La mostra, completamente adattabile, potrà essere allestita in spazi dedicati come sale espositive pubbliche essendo all’altezza di ambienti anche molto prestigiosi ma adattandosi perfettamente ad ambienti popolari – l’obiettivo deve essere sempre rispettato e cioè aprirsi e dialogare con le persone che frequentano qualsiasi ambiente ed essere diffusa e allestita il maggior numero di volte possibile, per questo troviamo indispensabile che sia adattabile e di qualità.
La mostra porterà fotografie unite a testi, frasi, citazioni dei soggetti ripresi. La mostra e il libro si stosterranno a vicenda,a loro volta sostenuti dagli strumenti diffusi sul web.
Il libro in due edizioni diverse, una economica e una di pregio, conterrà più immagini rispetto alla mostra e le storie complete dei soggetti; la completezza rispetto agli altri mezzi sarà l’attrattiva e permetterà l’avvicinamento e una comprensione più profonda delle persone e delle esperienze vissute.

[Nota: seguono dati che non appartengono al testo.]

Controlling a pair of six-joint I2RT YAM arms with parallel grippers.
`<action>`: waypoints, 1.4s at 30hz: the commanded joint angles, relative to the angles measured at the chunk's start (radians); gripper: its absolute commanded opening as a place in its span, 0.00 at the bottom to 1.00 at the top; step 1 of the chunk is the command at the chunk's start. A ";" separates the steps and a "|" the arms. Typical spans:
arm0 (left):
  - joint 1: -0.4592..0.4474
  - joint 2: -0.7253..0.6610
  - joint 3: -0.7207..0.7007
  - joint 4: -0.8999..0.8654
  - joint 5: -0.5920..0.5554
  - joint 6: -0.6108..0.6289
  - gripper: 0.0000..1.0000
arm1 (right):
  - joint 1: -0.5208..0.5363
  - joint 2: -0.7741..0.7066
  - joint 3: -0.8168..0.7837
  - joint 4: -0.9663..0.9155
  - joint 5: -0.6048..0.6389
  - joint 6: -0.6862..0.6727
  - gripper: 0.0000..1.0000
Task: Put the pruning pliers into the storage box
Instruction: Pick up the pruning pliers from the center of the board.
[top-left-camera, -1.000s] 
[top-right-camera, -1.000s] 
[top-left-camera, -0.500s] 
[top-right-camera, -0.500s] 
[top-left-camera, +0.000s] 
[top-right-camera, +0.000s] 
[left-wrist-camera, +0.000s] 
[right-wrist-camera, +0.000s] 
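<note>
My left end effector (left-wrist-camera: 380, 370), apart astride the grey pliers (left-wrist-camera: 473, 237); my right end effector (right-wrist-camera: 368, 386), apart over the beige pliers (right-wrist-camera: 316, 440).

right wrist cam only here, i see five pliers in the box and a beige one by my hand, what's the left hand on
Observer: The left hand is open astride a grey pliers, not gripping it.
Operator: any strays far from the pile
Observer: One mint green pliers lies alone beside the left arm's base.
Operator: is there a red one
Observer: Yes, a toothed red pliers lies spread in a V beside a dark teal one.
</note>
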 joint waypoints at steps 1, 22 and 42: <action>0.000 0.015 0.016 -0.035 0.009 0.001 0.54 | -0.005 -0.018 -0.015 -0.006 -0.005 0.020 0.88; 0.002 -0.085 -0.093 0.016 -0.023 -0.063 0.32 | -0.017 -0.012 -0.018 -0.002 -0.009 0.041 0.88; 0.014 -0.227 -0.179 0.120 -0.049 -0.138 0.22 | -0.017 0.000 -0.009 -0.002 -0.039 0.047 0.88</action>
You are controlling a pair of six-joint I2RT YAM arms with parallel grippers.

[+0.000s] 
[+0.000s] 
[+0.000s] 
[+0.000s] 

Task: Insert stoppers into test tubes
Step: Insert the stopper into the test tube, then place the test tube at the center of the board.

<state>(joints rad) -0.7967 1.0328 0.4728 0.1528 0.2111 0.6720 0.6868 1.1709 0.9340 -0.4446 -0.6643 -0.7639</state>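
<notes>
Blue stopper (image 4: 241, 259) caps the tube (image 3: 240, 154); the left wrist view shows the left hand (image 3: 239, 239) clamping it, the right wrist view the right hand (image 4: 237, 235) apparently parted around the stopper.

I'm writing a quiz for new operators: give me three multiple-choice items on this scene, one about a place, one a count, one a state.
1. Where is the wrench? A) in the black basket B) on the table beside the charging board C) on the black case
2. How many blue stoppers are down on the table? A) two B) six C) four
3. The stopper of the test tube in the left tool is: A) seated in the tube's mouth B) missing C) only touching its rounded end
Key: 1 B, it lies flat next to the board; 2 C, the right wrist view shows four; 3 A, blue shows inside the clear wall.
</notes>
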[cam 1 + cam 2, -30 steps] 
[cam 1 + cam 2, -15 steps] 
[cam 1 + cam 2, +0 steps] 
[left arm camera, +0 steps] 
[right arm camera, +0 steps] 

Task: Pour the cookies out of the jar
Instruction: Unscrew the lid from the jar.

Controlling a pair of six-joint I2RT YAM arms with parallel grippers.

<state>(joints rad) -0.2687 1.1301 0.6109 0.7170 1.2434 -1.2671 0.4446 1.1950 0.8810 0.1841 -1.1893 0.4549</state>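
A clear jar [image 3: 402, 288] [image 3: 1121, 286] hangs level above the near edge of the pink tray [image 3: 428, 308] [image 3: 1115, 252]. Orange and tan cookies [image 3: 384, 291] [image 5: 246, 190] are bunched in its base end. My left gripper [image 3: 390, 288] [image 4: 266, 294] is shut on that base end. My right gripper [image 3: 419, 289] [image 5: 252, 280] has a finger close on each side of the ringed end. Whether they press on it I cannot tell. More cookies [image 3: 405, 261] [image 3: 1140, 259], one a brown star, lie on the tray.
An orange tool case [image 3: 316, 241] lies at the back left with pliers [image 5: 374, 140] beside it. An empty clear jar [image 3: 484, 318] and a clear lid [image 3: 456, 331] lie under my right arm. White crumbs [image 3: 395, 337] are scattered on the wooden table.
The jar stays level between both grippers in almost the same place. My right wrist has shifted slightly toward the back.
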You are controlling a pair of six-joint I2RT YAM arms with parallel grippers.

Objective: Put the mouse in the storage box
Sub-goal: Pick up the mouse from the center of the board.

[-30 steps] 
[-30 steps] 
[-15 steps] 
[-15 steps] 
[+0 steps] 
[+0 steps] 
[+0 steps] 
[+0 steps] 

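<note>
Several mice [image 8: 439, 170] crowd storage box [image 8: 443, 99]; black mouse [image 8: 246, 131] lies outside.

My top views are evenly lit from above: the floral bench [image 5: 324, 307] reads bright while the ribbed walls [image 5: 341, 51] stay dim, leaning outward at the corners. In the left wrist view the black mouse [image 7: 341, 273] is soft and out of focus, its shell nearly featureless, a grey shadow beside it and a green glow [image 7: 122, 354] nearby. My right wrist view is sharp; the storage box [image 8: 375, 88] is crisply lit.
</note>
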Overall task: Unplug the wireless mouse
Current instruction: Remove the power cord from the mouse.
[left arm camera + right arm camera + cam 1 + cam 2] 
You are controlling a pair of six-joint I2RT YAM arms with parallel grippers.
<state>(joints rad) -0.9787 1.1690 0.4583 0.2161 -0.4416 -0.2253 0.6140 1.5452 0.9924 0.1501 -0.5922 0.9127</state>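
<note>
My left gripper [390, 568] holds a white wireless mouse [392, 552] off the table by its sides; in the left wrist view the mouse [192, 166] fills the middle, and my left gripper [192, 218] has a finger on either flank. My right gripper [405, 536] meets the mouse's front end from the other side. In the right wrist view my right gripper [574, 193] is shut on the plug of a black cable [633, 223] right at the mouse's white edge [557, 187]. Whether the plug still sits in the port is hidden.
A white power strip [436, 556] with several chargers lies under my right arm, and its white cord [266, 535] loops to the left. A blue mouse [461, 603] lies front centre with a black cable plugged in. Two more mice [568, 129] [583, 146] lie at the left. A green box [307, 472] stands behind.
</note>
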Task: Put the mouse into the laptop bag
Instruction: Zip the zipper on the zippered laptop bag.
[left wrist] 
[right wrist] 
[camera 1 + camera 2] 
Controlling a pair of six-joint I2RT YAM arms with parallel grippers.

Il web il progetto prevede di creare alcuni spot – trailer che rappresentino alcune delle 12 storie ma con strumenti diversi, possono essere creati attraverso una commistione tra alcune immagini della mostra, altre immagini non presenti, riprese di alcuni momenti della realizzazione del reportage, testi, registrazioni; l’obiettivo è la diffusione più ampia possibile dell’argomento, e allo stesso tempo quello di sostenere la mostra e il libro.
Verranno creati un sito web ed un logo dedicati e riconoscibili; nel sito saranno disponibili tutti i dati ed i contatti per ricevere e diffondere i materiali. In seguito potrebbe ampliarsi in un blog per raccogliere e poi scegliere e continuare a diffondere altre e nuove storie vere.